ANZ tightens mortgage lending criteria
ANZ Banking Group will take a tougher approach towards property borrowers’ expenses from next month, a change that will mean some customers will be lose access to tens of thousands of dollars.
ANZ is the final big bank to toughen rules on living expenses, partly in response to concerns banks have issued loans too easily.
In a note to mortgage brokers, ANZ said it would change the way living expenses were calculated when it decides on home loans.
What the bank views as a “minimum” living expense will depend on the borrower’s income, the number of dependants they have, and whether the application is for a joint or individual loan.
The changes, to take effect from April 4, will reduce how much some prospective customers can borrow.
Information on the changes sent to mortgage brokers in March and included common scenarios, such as a hypothetical couple with two children wanting to buy a $500,000 investment property.
The slide pack says that due to the bank changing its estimate of such a couple’s minimum living expenses, the maximum amount they could borrow would fall more than $50,000.
At the same time, ANZ will tighten assessments of overtime pay, bonuses and commissions.
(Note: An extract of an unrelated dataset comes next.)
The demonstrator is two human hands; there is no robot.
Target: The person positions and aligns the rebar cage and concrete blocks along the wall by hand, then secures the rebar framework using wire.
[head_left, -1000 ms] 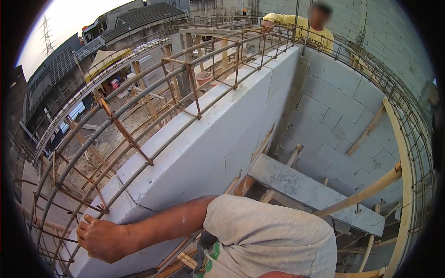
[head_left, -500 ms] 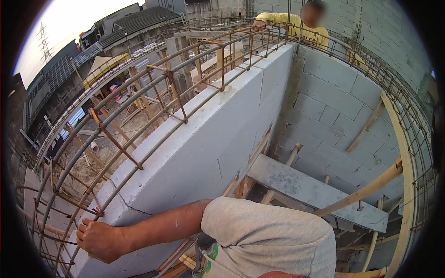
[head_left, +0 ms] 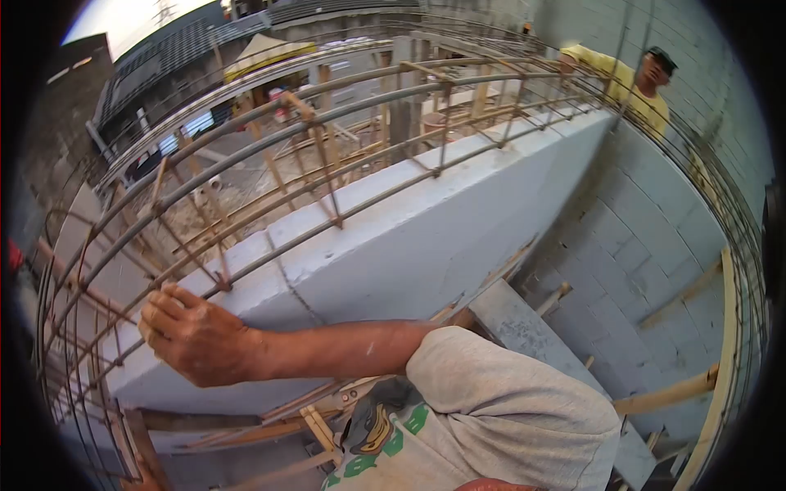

It will also lower its interest rate “buffer” – a rate that tests how borrowers would cope if interest rates rose.
“We regularly review our retail credit policies to ensure that lending remains prudent and aligned with risk appetite in light of the competitive, economic and regulatory environment,” an ANZ spokesman said.
“For our customers, these changes are designed to ensure that we continue to assess any application for credit in a prudent way in view of their individual circumstances.”
The changes are the latest moves by a bank to take a more stringent approach to assessing customers for credit after the Australian Securities and Investments Commission last year said many were not being rigorous enough when testing whether customers could afford loans.
ASIC chairman Greg Medcraft last year said some banks had been using cost-of-living indexes that were “completely inappropriate”
“So if they’re living somewhere like Paddington in Sydney, probably using the poverty line as the cost of living for that person is probably inappropriate,” Mr Medcraft said in July.